• Task requirements
Once you have located the line containing "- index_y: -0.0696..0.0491" in the material below, return it exactly along with each line after it through the line containing "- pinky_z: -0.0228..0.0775".

• Given records
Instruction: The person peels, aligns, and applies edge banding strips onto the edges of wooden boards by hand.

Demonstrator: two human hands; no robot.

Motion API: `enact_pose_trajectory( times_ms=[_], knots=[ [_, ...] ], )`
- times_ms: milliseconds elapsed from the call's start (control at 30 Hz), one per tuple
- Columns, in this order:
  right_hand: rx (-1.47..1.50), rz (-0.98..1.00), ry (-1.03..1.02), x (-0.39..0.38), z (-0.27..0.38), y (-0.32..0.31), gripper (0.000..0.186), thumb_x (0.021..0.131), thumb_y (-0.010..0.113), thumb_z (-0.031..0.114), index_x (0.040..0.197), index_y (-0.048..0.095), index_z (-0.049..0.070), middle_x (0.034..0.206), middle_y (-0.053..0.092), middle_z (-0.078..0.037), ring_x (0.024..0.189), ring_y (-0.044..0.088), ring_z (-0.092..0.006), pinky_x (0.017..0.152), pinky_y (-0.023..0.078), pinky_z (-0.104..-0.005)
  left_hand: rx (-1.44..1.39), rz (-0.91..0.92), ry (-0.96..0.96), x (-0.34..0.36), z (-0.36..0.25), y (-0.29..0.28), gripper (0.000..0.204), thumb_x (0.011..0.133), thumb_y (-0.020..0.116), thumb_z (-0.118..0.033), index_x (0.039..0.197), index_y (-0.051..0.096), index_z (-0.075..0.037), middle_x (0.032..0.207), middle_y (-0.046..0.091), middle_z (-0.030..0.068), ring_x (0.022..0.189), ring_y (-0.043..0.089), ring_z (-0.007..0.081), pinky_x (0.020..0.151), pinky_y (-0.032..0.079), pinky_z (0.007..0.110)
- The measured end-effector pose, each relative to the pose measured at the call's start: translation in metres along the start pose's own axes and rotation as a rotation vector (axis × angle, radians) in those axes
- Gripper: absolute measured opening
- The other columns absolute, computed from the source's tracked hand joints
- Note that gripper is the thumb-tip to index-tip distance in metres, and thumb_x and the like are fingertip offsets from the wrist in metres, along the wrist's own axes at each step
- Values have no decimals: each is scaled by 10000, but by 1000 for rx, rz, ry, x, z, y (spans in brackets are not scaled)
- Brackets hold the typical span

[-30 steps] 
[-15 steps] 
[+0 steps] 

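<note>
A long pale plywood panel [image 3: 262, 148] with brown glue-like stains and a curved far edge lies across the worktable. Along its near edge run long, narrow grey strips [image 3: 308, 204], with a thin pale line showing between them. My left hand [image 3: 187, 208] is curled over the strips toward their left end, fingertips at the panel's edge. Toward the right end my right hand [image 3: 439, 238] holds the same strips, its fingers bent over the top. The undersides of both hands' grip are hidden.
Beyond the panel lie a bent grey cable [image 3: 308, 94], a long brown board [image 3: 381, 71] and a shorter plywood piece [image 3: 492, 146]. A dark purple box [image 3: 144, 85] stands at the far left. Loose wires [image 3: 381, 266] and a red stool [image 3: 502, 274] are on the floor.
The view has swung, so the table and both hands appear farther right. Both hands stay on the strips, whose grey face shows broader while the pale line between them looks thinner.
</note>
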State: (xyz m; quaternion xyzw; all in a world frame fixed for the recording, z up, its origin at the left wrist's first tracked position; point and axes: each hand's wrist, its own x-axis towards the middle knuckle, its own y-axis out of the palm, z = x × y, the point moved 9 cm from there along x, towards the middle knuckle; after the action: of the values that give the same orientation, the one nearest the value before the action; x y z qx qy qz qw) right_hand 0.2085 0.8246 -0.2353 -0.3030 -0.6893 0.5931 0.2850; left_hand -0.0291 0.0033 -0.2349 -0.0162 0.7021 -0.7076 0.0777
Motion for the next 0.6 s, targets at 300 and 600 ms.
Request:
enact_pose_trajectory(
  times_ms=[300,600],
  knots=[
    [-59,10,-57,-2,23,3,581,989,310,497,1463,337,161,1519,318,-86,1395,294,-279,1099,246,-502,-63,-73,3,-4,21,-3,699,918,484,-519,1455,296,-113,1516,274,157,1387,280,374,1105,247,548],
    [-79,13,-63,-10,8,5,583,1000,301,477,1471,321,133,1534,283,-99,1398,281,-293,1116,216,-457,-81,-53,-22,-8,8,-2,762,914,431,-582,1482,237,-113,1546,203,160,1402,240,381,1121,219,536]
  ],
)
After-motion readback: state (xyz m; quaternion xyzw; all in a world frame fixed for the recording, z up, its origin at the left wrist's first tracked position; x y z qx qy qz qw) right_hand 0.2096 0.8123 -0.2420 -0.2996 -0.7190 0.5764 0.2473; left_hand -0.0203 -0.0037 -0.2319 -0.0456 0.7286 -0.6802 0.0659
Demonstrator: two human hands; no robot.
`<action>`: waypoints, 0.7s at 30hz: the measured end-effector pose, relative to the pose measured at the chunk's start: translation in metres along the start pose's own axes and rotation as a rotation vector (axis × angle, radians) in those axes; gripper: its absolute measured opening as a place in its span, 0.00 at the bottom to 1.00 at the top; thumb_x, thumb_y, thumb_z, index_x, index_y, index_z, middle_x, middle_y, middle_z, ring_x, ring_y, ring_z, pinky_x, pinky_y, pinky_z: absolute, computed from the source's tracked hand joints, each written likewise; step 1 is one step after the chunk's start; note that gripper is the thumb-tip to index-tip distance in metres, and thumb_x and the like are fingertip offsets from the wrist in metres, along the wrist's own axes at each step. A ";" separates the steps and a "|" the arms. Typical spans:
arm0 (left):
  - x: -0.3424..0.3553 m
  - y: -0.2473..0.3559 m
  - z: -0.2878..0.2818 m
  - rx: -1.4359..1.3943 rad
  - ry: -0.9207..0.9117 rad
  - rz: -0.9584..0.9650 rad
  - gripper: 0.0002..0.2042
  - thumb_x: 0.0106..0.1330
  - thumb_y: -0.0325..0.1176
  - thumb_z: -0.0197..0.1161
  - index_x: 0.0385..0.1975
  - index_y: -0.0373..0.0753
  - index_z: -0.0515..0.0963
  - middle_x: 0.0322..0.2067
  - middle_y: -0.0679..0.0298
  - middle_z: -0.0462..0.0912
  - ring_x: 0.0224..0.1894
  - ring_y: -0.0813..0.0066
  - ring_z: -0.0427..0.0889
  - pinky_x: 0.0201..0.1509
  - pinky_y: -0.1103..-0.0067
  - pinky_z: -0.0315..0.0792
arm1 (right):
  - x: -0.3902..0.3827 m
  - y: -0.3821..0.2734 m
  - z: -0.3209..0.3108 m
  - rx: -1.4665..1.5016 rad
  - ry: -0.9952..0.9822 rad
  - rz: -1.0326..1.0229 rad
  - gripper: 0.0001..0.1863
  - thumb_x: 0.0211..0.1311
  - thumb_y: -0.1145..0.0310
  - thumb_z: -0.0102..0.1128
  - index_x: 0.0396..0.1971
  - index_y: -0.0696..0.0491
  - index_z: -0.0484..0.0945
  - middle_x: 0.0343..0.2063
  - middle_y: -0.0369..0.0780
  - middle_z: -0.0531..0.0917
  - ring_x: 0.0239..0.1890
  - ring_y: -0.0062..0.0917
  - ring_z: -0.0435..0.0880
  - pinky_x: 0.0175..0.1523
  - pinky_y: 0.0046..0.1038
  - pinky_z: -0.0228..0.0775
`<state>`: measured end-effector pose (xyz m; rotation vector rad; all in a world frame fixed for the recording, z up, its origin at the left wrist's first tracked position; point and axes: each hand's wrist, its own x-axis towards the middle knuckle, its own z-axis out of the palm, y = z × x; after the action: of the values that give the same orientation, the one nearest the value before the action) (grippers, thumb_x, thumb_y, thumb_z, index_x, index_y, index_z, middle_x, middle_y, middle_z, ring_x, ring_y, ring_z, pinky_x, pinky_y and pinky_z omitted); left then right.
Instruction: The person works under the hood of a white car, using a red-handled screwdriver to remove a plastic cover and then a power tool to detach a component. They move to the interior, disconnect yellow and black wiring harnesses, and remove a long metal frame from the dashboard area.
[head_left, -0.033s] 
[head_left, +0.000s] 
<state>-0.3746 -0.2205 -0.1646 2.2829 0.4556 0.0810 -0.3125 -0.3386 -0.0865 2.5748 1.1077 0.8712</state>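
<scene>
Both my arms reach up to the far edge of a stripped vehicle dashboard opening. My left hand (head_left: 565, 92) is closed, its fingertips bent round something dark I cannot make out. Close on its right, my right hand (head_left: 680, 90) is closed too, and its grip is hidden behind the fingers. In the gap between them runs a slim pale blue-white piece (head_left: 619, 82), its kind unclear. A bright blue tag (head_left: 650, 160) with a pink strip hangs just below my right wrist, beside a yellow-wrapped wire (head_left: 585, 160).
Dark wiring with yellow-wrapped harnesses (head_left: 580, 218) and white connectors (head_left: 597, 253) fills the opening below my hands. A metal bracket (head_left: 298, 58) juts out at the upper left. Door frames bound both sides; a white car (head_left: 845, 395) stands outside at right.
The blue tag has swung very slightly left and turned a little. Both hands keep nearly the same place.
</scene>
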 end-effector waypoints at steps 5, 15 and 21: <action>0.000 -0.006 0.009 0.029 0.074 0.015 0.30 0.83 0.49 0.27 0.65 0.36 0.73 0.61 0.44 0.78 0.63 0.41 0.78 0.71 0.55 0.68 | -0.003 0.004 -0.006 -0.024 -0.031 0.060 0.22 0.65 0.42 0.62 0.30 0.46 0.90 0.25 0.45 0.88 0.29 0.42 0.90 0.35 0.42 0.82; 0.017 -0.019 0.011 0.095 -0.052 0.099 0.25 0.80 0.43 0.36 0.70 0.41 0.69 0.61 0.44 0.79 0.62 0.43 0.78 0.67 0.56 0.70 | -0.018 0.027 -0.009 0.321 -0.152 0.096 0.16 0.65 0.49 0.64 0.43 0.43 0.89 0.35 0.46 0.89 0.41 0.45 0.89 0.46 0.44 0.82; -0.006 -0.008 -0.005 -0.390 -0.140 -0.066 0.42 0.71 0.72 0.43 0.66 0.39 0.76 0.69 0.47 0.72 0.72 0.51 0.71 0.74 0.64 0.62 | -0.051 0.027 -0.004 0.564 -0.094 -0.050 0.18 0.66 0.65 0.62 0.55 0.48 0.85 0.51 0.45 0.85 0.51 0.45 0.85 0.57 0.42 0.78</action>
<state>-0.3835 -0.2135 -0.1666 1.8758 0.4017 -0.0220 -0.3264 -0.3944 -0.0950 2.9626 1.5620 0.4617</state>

• Expected output
  - index_y: -0.0696..0.0491
  - index_z: -0.0484..0.0945
  - middle_x: 0.0343..0.2063
  - middle_y: -0.0369..0.0780
  - middle_z: -0.0531..0.0917
  - ring_x: 0.0239..0.1890
  - ring_y: -0.0062..0.0917
  - ring_z: -0.0435..0.0880
  - pinky_x: 0.0175..0.1523
  - pinky_y: 0.0046..0.1038
  - pinky_z: -0.0228..0.0775

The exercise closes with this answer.